- Born: 12 January 1930 Wemding, Germany
- Died: 21 February 1997 (aged 67) Wemding, Germany
- Occupation: Actress
- Years active: 1952–1994

= Luitgard Im =

German actress (1930–1997)

Luitgard Im (12 January 1930 – 21 February 1997) was a German theater and film actress. She was active in many movies and TV-production for almost 50 years.

==Biography==
Luitgard Im was born in Wemding, Germany.

Luitgard Im debuted on film in the German movie Alle kann ich nicht heiraten in 1952. The following years she had the lead role in many TV-movies like Die Stunde der Antigone, Phädra, and Fräulein Julie. She won particular fame as Electra and as Judith in the eponymous plays by Jean Giraudoux and as Cleopatra in George Bernard Shaw's Caesar and Cleopatra. She received considerable success in the movie At the Height of the Moon in 1969. In 1965, she received the Golden Camera award. Im had several roles in popular TV-series like Der Kommissar, Der Alte and Derrick, where she appeared in two episodes (in 1975 and 1981). Her final role was in the German TV-series Air Albatros in 1994.

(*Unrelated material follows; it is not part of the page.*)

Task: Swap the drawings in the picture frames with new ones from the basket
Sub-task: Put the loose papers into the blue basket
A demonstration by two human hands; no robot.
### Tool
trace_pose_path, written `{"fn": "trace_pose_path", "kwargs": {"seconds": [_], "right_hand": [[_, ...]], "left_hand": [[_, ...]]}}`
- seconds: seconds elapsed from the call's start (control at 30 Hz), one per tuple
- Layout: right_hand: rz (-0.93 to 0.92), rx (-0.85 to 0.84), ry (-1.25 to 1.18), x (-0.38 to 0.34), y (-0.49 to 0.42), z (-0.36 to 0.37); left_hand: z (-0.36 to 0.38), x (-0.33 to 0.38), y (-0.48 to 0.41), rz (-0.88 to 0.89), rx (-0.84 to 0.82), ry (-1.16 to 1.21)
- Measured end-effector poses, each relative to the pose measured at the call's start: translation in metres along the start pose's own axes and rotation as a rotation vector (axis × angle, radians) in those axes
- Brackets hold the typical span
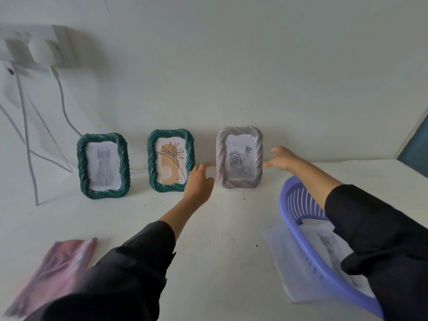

Im died aged 67 in her birth town Wemding in 1997.

A book under the title Arm, aber reich... was published posthumously with experienced and told anecdotes of Luitgard Im.

==Filmography==
===Film===
- 1952: I Can't Marry Them All - Emmi
- 1955: Urlaub auf Ehrenwort - Dagmar Köhler
- 1966: Spätere Heirat erwünscht - Nina
- 1969: When Sweet Moonlight Is Sleeping in the Hills - May
- 1979: Weichselkirschen - Anna

===Television===
- 1954: Die Generalprobe (TV Movie) - Julie
- 1960: Die Stunde der Antigone (TV Movie) - Antigone
- 1963: Beatrice und Juan (TV Movie) - Julia
- 1964: Elektra (TV Movie) - Elektra
- 1975-1981: Derrick - Frau Dederich / Kamilla Kessler
- 1994: Air Albatros - (final appearance)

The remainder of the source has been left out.